POS Filter

In [21]:
#1. rutin1 import module
import pandas as pd
import os
import sys
import warnings
import matplotlib.pyplot as plt
import numpy as np
import string

import networkx as nx
from collections import defaultdict

warnings.simplefilter(action='ignore', category=UserWarning)

In [22]:
#2. rutin2 membuat syspath ke root utk aktifkan __init__.py
repo_root = os.path.abspath(os.path.join(os.getcwd(), os.pardir))
sys.path.append(repo_root)

In [23]:
#3. rutin3 Load the dataset
dataset_path = os.path.join(repo_root, "data/dataset_ekstraksi_r30_lg.xlsx")
df = pd.read_excel(dataset_path)
df["text"] = df["judul"] +". "+ df["isi"]

In [24]:
#4 Preprocess
import re
'''
stopwords tidak masuk dalam preprocessing
'''
def preprocess(text):
    text = re.sub(r"\b[a-zA-Z]\b", "", text)
    text = text.replace('.', '. ')
    text = re.sub('[^a-zA-Z.]', ' ', text)
    text = text.lower()
    text = re.sub("(\\d|\\W)+"," ",text)
    text = text.strip()

    return text

df["text"] = df['text'].apply(preprocess)
df["judul"] = df["judul"].apply(preprocess)

In [25]:
#5 Load stopword
stopwords_path = os.path.join(repo_root, "notebooks/stopwords_tuning/all_stop_words.txt")
with open(stopwords_path, 'r') as file:
    stopwords = set(file.read().strip().splitlines())

In [26]:
# Fungsi Phrase Detection

from collections import Counter
from nlp_id_local.tokenizer import PhraseTokenizer 
from nlp_id_local.postag import PosTag
from nltk.util import ngrams

def generate_ngrams(words, n=2):
    """Generate ngrams from a list of words."""
    return [" ".join(gram) for gram in ngrams(words, n)]

def detect_bigram(text):
    
    tokenizer = PhraseTokenizer()
    phrases = tokenizer.tokenize(text)
    # Include only bigrams whose individual words are in available_tokens
    bigrams_only = [phrase for phrase in phrases if phrase.count(" ") == 1]

    return bigrams_only

def detect_trigram(text):

    tokenizer = PhraseTokenizer()
    phrases = tokenizer.tokenize(text)
    # Include only trigrams whose individual words are in available_tokens
    trigrams_only = [phrase for phrase in phrases if phrase.count(" ") == 2 ]

    return trigrams_only

# Function to incorporate bigrams and trigrams in the correct sequence
def incorporate_bigrams_trigrams(unigrams, bigrams, trigrams):
    combined_tokens = []
    skip = 0

    for i in range(len(unigrams)):
        if skip > 0:
            skip -= 1
            continue

        bigram_formed = ' '.join(unigrams[i:i+2]) in bigrams
        trigram_formed = ' '.join(unigrams[i:i+3]) in trigrams

        if bigram_formed:
            combined_tokens.append(' '.join(unigrams[i:i+2]))
            skip = 1
        elif trigram_formed:
            combined_tokens.append(' '.join(unigrams[i:i+3]))
            skip = 2
        else:
            combined_tokens.append(unigrams[i])

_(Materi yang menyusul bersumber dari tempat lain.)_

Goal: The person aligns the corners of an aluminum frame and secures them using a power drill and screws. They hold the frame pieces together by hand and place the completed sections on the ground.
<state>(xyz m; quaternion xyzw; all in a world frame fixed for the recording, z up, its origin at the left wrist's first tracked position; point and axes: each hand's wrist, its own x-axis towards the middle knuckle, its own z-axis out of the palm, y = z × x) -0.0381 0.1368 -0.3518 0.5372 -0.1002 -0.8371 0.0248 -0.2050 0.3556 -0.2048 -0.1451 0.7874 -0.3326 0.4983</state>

    return combined_tokens

def detect_all_tokens(text):
    unigrams = [word for word in text.split()]
    bigrams = detect_bigram(text)
    trigrams = detect_trigram(text)
    
    # Incorporating bigrams and trigrams into the sequence of tokens
    all_tokens = incorporate_bigrams_trigrams(unigrams, bigrams, trigrams)

    # Combine unigrams, filtered bigrams, and filtered trigrams
    #all_tokens = unigrams + bigrams + trigrams

    return all_tokens

In [27]:
# Fungsi Visualisasi
def visualize_graph(G, labels):
    # Remove self-loops (edges that connect a node to itself)
    G.remove_edges_from(nx.selfloop_edges(G))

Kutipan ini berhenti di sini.